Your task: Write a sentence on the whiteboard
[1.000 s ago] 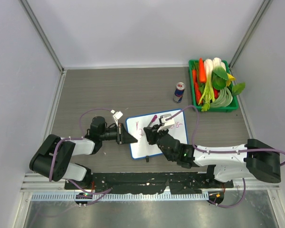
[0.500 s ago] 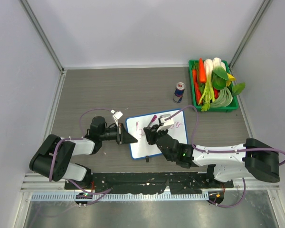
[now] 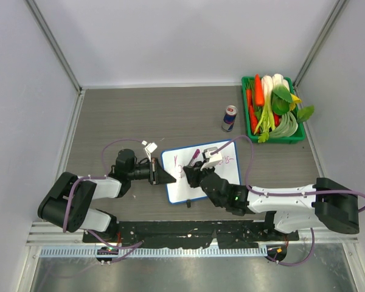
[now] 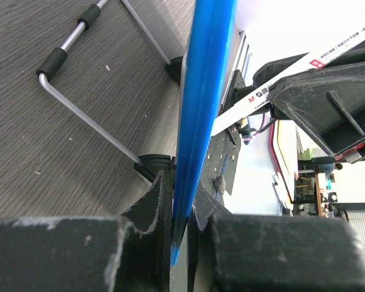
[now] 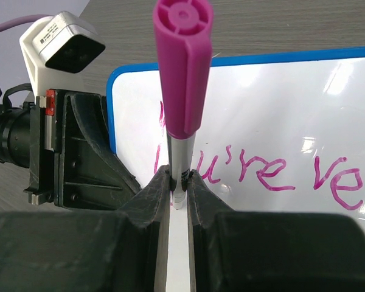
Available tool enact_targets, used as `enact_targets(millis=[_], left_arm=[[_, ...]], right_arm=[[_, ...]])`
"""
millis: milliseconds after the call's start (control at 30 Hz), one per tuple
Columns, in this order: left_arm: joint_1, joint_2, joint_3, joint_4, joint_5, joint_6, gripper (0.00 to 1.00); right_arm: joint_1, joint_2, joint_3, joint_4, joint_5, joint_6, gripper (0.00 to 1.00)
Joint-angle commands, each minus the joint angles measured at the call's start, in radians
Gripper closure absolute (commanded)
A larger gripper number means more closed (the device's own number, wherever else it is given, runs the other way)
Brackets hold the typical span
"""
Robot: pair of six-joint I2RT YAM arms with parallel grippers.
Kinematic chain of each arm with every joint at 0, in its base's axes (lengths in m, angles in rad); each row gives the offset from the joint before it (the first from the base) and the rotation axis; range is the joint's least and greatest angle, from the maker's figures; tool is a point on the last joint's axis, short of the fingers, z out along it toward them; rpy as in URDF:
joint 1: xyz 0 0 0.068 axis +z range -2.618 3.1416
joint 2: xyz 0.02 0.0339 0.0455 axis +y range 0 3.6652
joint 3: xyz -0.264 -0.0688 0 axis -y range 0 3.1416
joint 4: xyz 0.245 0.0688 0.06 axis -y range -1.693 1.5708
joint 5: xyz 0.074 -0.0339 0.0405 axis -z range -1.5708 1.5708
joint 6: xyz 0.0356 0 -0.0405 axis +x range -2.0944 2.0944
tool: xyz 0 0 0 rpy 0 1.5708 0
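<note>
The whiteboard (image 3: pixel 181 188) lies tilted on the table in front of both arms. My left gripper (image 3: pixel 165 176) is shut on its left edge; the left wrist view shows the blue rim (image 4: pixel 204 91) pinched between my fingers (image 4: pixel 181 201). My right gripper (image 3: pixel 191 174) hovers over the board's left half, shut on a marker (image 5: pixel 181 73) with a magenta cap on its upper end. The marker's tip is hidden below my fingers (image 5: pixel 179 182). The sentence (image 5: pixel 261 173) reads "You're ve..." in pink letters on the whiteboard (image 5: pixel 280 103).
A green basket (image 3: pixel 296 139) of vegetables stands at the back right, with a drink can (image 3: pixel 229 118) just left of it. Thin metal stand legs (image 4: pixel 91 121) fold out under the board. The left wrist camera (image 5: pixel 61 48) sits close beside the marker.
My right gripper and the marker have shifted slightly left over the board. The left gripper and the board have stayed put.
</note>
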Motion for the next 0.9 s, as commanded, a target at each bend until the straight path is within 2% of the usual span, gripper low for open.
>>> enact_targets(millis=[0,300,867], left_arm=[[0.001,0.015,-0.004,-0.074,-0.072,0.011,1.00],[0.001,0.017,-0.004,-0.071,-0.072,0.011,1.00],[0.001,0.021,-0.003,-0.071,-0.072,0.011,1.00]], right_arm=[[0.004,-0.029,-0.016,-0.021,-0.006,0.030,0.99],[0.010,-0.021,-0.020,-0.021,-0.042,0.047,0.99],[0.009,-0.042,0.001,0.022,0.034,0.004,0.99]])
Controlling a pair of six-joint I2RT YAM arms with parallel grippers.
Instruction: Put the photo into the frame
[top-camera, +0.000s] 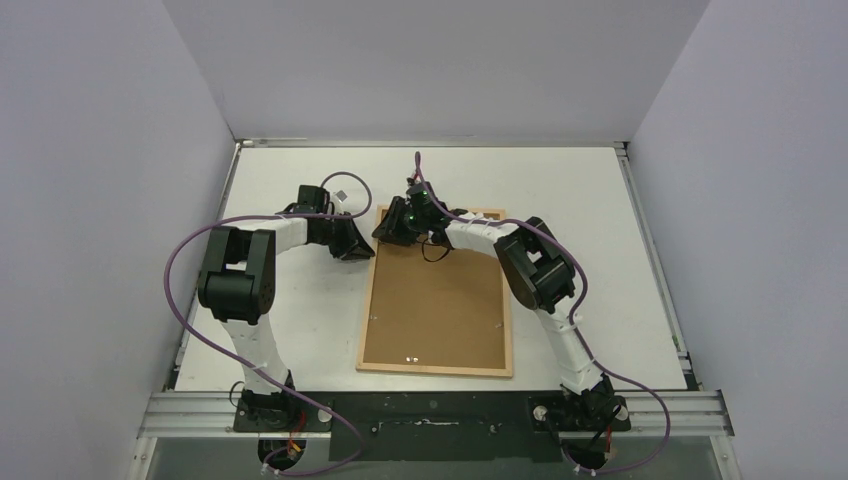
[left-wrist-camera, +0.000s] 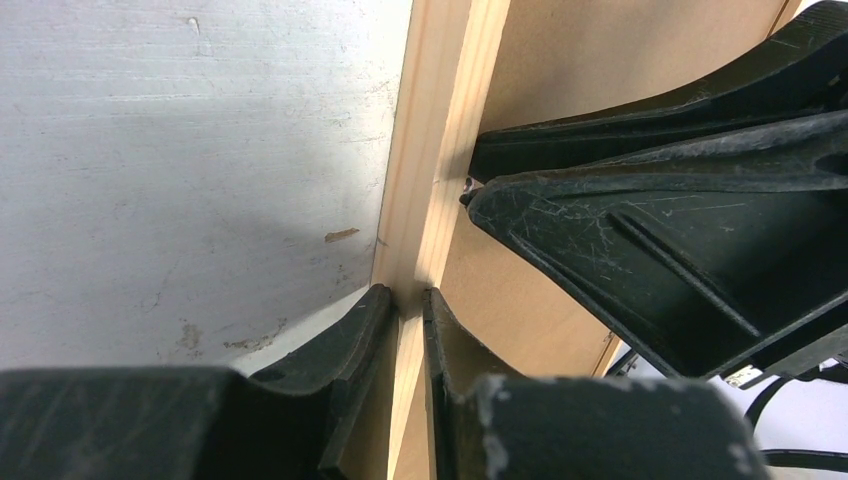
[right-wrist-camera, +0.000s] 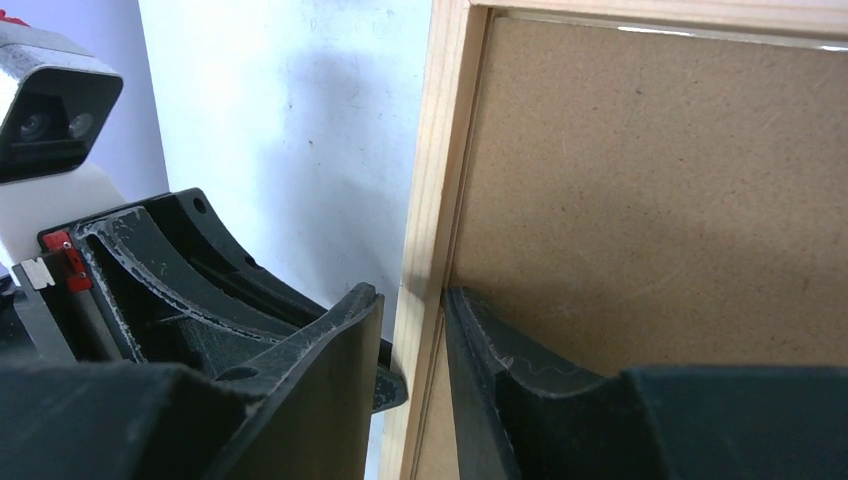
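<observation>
The frame (top-camera: 367, 312) lies flat on the white table, a brown backing board (top-camera: 440, 300) filling its opening. The photo is hidden. My left gripper (top-camera: 358, 245) is at the frame's left rail near the far-left corner. In the left wrist view the left gripper (left-wrist-camera: 408, 295) is shut on the pale rail (left-wrist-camera: 440, 120). My right gripper (top-camera: 393, 228) reaches the same corner from the right. In the right wrist view the right gripper (right-wrist-camera: 412, 292) straddles the rail (right-wrist-camera: 440, 150). Its inner finger lies against the board (right-wrist-camera: 650, 200). A narrow gap shows beside the outer finger.
The two grippers are almost touching: the right one's black fingers (left-wrist-camera: 650, 230) fill the left wrist view's right side, and the left one's fingers (right-wrist-camera: 170, 270) sit just outside the rail. White walls enclose the table (top-camera: 600, 200) on three sides.
</observation>
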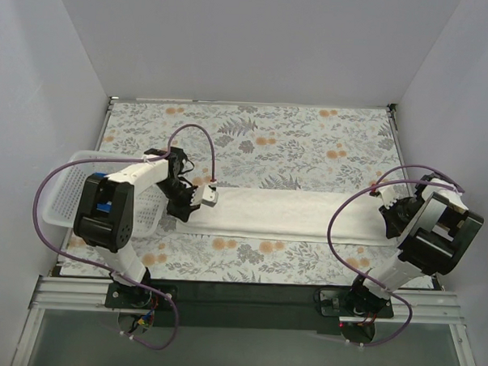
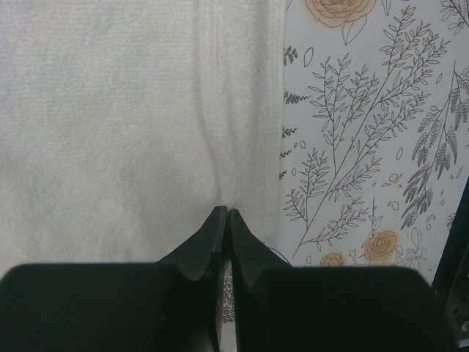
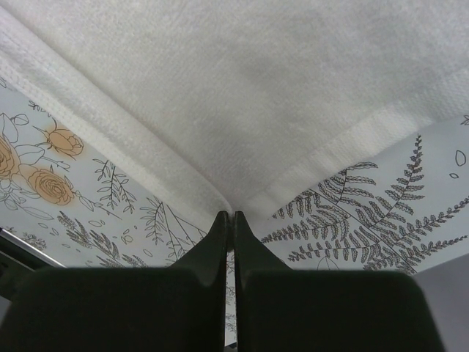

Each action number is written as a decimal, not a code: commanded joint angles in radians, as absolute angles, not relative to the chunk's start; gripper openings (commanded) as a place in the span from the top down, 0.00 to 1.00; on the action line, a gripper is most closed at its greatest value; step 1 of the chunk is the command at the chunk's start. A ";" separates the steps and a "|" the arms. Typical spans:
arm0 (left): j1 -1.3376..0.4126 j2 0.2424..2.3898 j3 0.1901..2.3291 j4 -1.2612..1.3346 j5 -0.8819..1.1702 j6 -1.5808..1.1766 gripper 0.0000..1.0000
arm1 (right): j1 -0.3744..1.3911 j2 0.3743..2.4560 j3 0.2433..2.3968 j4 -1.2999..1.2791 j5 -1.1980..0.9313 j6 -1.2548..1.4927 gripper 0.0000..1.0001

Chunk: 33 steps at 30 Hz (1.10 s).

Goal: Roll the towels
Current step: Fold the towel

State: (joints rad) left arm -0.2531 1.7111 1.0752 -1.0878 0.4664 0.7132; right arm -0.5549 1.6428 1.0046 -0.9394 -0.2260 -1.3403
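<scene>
Plainly, no rolling has begun. The long white terry-cloth towel [image 1: 283,211] lies flat and fully stretched out as a narrow strip across the floral-printed tablecloth [image 1: 254,135], running from in front of the left arm to in front of the right arm. No turn or fold shows at either end. A second towel cannot be made out in any view, so by my reading the whole job lies ahead.

The left gripper [image 2: 226,213] is closed at the towel's left short end. Its jaws meet on the hemmed edge, and the cloth puckers toward the tips, which suggests a pinch. The right gripper [image 3: 231,215] is likewise closed, with the far-end corner drawn into its tips.

Just behind the left arm sits a white perforated plastic basket [image 1: 65,193], at the towel's left end.
</scene>
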 commanded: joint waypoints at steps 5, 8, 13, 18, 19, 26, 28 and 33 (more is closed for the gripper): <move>-0.256 1.638 1.120 -1.152 0.477 0.742 1.00 | -0.554 1.611 1.048 -0.945 -0.225 -1.348 0.99; -0.252 1.637 1.178 -1.216 0.511 0.749 1.00 | -0.554 1.614 1.075 -0.953 -0.218 -1.347 0.99; -0.253 1.618 1.152 -1.226 0.497 0.790 0.88 | -0.555 1.617 1.072 -0.960 -0.213 -1.359 0.94; -0.253 1.545 1.080 -1.212 0.482 0.831 0.58 | -0.555 1.585 1.058 -0.991 -0.229 -1.382 0.58; -0.253 1.534 1.086 -1.218 0.498 0.836 0.56 | -0.555 1.577 1.058 -0.996 -0.230 -1.387 0.57; -0.255 1.551 1.222 -1.217 0.612 0.728 0.58 | -0.552 1.569 1.196 -1.094 -0.352 -1.341 0.59; -0.259 1.583 1.247 -1.163 0.591 0.666 0.62 | -0.545 1.585 1.250 -1.114 -0.379 -1.318 0.61; -0.308 1.686 1.236 -1.026 0.477 0.542 0.76 | -0.488 1.623 1.243 -1.121 -0.367 -1.259 0.73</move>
State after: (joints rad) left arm -0.2794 1.6333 1.2335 -1.1179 0.5278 0.6365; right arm -0.5209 1.5974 1.2396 -1.0576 -0.3317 -1.3045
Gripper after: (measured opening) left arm 0.259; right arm 0.284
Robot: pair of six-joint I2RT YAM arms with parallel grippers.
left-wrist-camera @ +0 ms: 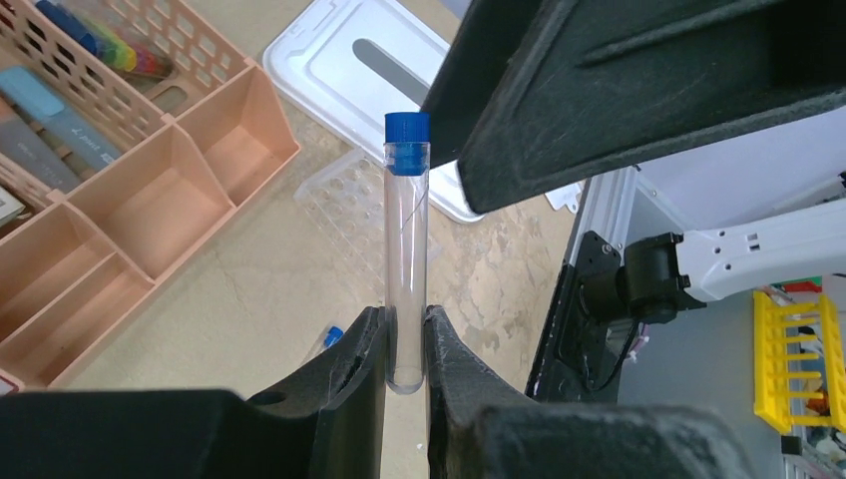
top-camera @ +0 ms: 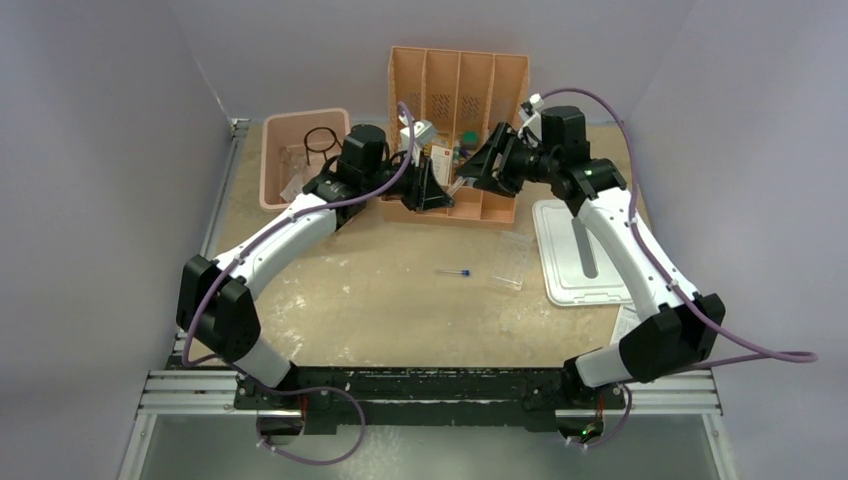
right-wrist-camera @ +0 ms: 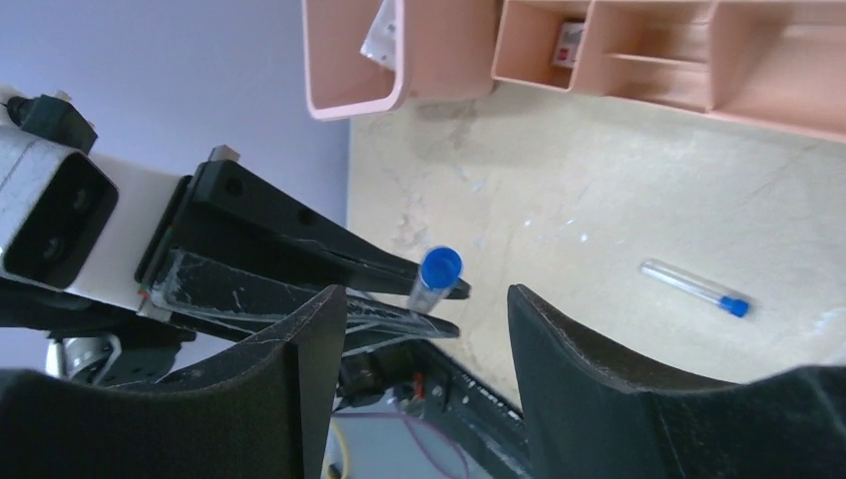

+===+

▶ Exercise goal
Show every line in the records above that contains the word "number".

▶ Result of the task
A larger gripper number means more closed (the device's own number, wherever else it is given, runs the other way)
Each action number is written as a decimal, not a code: commanded joint angles in radians, as absolute angles, not relative to the chunk's start; gripper openings (commanded) as a place in the span from the top down, 0.00 to 1.00; on the action line, a gripper is most closed at its greatest value; step 1 of the chunk is the command at the chunk's start. A ";" separates the steps and a "|" the arms. Typical spans:

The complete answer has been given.